Challenge #16
According to the challenge description this time will be harder. As always, here is the link for the original challenge. this time I couldn’t solve it completely, but I think the challenge it’s lacking information in the code. The instruction movdqa xmm1, xmmword ptr [rip + .LCPI0_0]
reference to .LCPI0_0
which is not in the code. Yes I can assume that here we are copying a global variable, but what is it’s value. For that reason, I just partially solved this challenge, and my formal description of the program can be inaccurate.
Also if I’m missing something obvious, related to this .LCPI0_0 tag feel free to let me know.
Analysis
Let’s break it into pieces. The code until commented tag # BB#1.
f: # @f
# BB#0:
xor eax, eax
test rsi, rsi
je .LBB0_8
# BB#1: # %.lr.ph.preheader
xor ecx, ecx
mov rax, rsi
and rax, -4 ;; why -4?
pxor xmm0, xmm0
pxor xmm2, xmm2
je .LBB0_5
We start the program checking if rsi
, which it’s a parameter supplied, it’s 0. If that’s the case we just return the program with eax = 0
from the xor eax, eax
instruction.
Right after that we something quite tricky, if you noticed I added a note to the code that says why -4?. These instructions, the one on the last block of code, first set registers ecx, xmm0, and xmm2
to 0. Then we have an and operation between rsi
and -4
, in case this operation it’s 0 the program will jump to .LBB0_5 tag. The trick here it’s that this will be hold only when 0 <= rsi <= 3
. This operation it’s also equivalent to (rsi >> 2) << 2
, or rsi / 4 * 4
with integer operations. The reason for this, is that the representation of -4
as a 2 complement, it’s 0b1111111111111100
. Then when we and with this representation, we are zeroing the two last bits of a number, which it’s equivalent to the previously mentioned. This is super smart, I mean with only one operation in assembly you achieve that, compilers do magic.
Main logic
The main logic of the program it’s in tag .LBB0_3, if you look at the first block of code you can spot right away a loop. Where the stop condition is if rax
, it’s equal to the counter rcx
. This counter increases by 4 on each iteration. Let’s analyze the whole loop.
.LBB0_3: # %vector.body
# =>This Inner Loop Header: Depth=1
movdqa xmm3, xmm2
movdqa xmm4, xmm0
movzx edx, word ptr [rdi + rcx]
movd xmm0, edx
pinsrw xmm0, edx, 0
movzx edx, dh
pinsrw xmm0, edx, 4
movzx edx, word ptr [rdi + rcx + 2]
movd xmm2, edx
pinsrw xmm2, edx, 0
movzx edx, dh
pinsrw xmm2, edx, 4
pand xmm0, xmm1
pand xmm2, xmm1
paddq xmm0, xmm4
paddq xmm2, xmm3
add rcx, 4
cmp rax, rcx
jne .LBB0_3
Ok, we have here an array in rdi
. In the loop we are making two copies, each one of 2 bytes. For example, these are the copies on each iteration:
Iteration 0:
rdi[0] to xmm0, and rdi[2] to xmm2
Iteration 1:
rdi[4] to xmm0, and rdi[6] to xmm2
Iteration 2:
rdi[8] to xmm0, and rdi[10] to xmm2
Iteration 3:
rdi[12] to xmm0, and rdi[10] to xmm2
...
Iteration i:
rdi[4*i] to xmm0, and rdi[4*i+2] to xmm2
Now how many iterations we will have, depends on the value of (rsi >> 2)

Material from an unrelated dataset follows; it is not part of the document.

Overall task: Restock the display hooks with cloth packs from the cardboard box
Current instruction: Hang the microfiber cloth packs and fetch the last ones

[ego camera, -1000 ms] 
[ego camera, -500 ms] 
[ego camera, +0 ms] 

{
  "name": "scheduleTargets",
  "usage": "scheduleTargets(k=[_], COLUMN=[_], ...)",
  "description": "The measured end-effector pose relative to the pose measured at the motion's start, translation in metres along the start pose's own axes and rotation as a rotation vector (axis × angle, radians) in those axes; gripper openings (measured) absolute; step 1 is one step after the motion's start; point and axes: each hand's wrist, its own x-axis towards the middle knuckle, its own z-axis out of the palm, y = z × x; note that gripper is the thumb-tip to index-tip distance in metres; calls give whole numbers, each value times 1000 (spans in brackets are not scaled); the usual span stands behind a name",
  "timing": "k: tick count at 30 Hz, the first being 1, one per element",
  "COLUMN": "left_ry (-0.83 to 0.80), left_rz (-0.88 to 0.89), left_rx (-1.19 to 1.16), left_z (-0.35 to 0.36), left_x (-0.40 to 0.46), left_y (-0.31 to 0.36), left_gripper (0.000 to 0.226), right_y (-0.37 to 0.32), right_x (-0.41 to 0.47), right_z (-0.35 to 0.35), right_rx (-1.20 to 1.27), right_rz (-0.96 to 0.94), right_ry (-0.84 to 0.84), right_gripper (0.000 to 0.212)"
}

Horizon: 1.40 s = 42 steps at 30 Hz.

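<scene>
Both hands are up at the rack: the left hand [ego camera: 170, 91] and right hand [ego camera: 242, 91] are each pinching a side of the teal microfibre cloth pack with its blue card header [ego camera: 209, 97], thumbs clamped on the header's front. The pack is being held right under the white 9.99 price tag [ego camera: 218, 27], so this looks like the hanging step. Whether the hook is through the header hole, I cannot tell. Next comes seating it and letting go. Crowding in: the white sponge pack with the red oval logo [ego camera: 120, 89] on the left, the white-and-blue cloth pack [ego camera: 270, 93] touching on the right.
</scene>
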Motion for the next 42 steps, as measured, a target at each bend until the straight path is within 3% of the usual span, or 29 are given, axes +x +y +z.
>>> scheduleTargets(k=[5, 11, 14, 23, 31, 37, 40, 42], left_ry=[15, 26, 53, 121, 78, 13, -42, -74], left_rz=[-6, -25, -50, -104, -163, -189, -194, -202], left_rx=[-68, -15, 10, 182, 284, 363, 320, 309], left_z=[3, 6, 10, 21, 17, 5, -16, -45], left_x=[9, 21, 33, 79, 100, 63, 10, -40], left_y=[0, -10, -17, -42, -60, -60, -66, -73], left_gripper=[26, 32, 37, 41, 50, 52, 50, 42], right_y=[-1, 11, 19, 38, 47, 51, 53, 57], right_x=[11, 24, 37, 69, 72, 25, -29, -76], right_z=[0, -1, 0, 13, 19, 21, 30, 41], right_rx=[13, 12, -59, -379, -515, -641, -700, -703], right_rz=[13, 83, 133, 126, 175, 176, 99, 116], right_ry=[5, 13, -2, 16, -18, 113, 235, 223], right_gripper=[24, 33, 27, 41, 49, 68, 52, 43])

. We got this value from instructions mov rax, rsi
and and rax, -4
, which it’s (rsi >> 2) << 2
, we omit this last bitwise operation because rcx
increase 4 by 4. Given that this program is not so big, we can try to guess the code in C that produce this.
int i = 0;
double a = 0, b = 0;
int end = (rax >> 2) << 2;
for (i = 0; i < end; i++) {
a += rdi[4*i];
b += rdi[4*i+2];
}
a += b;
if (rsi == end)
return 2*a;
// put array into last position that we processed
rdi += end;
rsi -= end;
// process remaining values of array
while (rsi != 0) {
a += *rdi;
rdi++;
}
return a;
This is how would look like the code bellow .LBB0_3 tag, including the part after the loop. This is basically computing the sums of value in the array, but why in this way? I mean, this code gives the same result as a simple loop over the array, and accumulating the sums in a variable.
I’m kind of lost on why, it’s implemented in this way. The formal description of the code would be then
Formal description
Computes the sum of values of an array, and return the result.
Necessary remarks
In this particular challenge I don’t feel quite confident with my answer, specially for the instruction movdqa xmm1, xmmword ptr [rip + .LCPI0_0]
. The tag .LCPI0_0
is not defined in the code, but given the use of rip
I can say this is a global variable. Also the code it’s so optimized, that instead of iteration over the array as a normal human, the compiler decided to iterate in this weird way. It’s all confusing, but if we assume the masking operations like pand xmm0, xmm1
and pand xmm2, xmm1
doesn’t change the value of xmm0
neither xmm2
, then we can be confident in our formal description. Given that this is not the case, I cannot mark this challenge as completely solved.